╭──

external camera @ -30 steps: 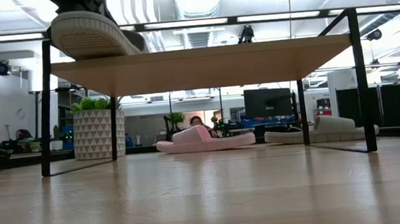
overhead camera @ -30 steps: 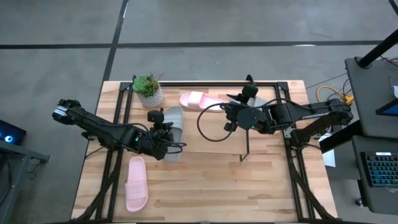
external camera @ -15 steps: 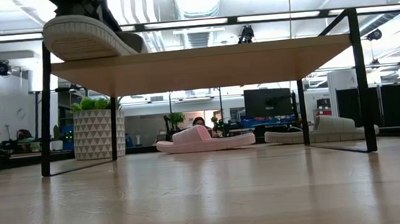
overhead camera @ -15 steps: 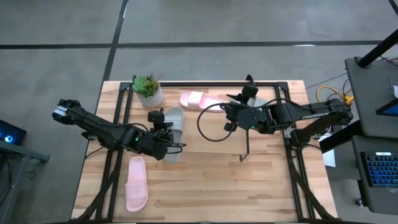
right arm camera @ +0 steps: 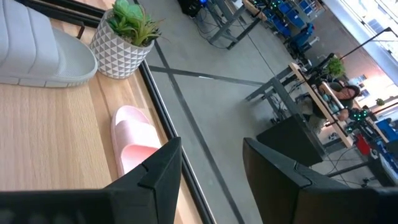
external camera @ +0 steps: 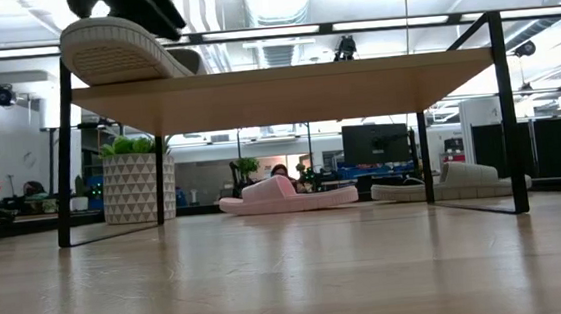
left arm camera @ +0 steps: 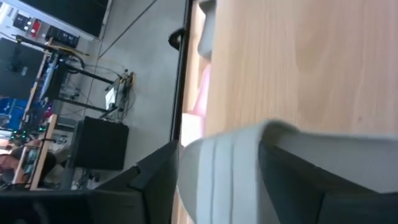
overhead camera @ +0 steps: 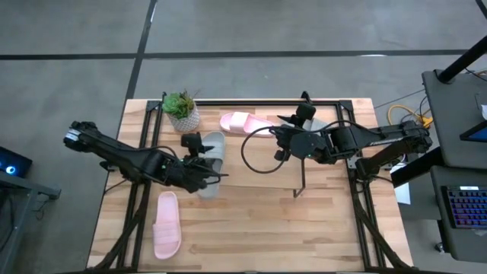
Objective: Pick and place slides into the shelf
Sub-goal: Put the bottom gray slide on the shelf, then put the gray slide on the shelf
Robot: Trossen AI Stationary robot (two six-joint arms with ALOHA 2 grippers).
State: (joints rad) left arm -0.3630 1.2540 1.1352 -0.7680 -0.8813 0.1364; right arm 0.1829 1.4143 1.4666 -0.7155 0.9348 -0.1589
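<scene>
Slides of soft moulded foam are the business here; the grey slip-on sandal with a wide ribbed strap (overhead camera: 211, 162) sits at the nine o'clock end of the low shelf of thin black rods and light wooden board (external camera: 285, 88), its heel seeming to overhang that end in the low view; it looks light and squashy, likely to flex if pinched at toe or heel, so the strap seems the soundest hold; the left gripper (overhead camera: 199, 164) is on it from nine o'clock, its dark fingers (left arm camera: 155, 180) astride the strap in the left wrist view, apparently closed on it; the left arm lies long and low across the table from about nine o'clock; a pale pink sandal (overhead camera: 167, 224) waits on the table near seven o'clock, a second pink sandal (overhead camera: 245, 122) near twelve, another grey one (external camera: 448, 181) behind the shelf; a small potted plant in a white patterned pot (overhead camera: 181, 109) stands at eleven o'clock; the right gripper (overhead camera: 283, 141) hangs over the shelf's three o'clock half, fingers spread, holding nothing.
</scene>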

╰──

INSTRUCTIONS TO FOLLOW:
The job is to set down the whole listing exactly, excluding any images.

TASK ANSWER:
external camera @ -30 steps: 
overhead camera @ -30 steps: 
external camera @ -15 steps: 
overhead camera @ -15 steps: 
right arm camera @ +0 steps: 
external camera @ +0 steps: 
left arm camera @ +0 steps: 
overhead camera @ +0 steps: 
Objective: Pick and place slides into the shelf
Sub-goal: Put the bottom gray slide on the shelf, then put the gray slide on the shelf
Robot: Trossen AI Stationary robot (two six-joint arms with ALOHA 2 grippers).
State: (joints rad) left arm -0.3630 1.2540 1.1352 -0.7680 -0.8813 0.1364; right arm 0.1829 1.4143 1.4666 -0.7155 0.9348 -0.1589
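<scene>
Slides of soft moulded foam are the business here; the grey slip-on sandal with a wide ribbed strap (overhead camera: 211, 162) sits at the nine o'clock end of the low shelf of thin black rods and light wooden board (external camera: 285, 88), its heel seeming to overhang that end in the low view; it looks light and squashy, likely to flex if pinched at toe or heel, so the strap seems the soundest hold; the left gripper (overhead camera: 199, 164) is on it from nine o'clock, its dark fingers (left arm camera: 155, 180) astride the strap in the left wrist view, apparently closed on it; the left arm lies long and low across the table from about nine o'clock; a pale pink sandal (overhead camera: 167, 224) waits on the table near seven o'clock, a second pink sandal (overhead camera: 245, 122) near twelve, another grey one (external camera: 448, 181) behind the shelf; a small potted plant in a white patterned pot (overhead camera: 181, 109) stands at eleven o'clock; the right gripper (overhead camera: 283, 141) hangs over the shelf's three o'clock half, fingers spread, holding nothing.
</scene>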

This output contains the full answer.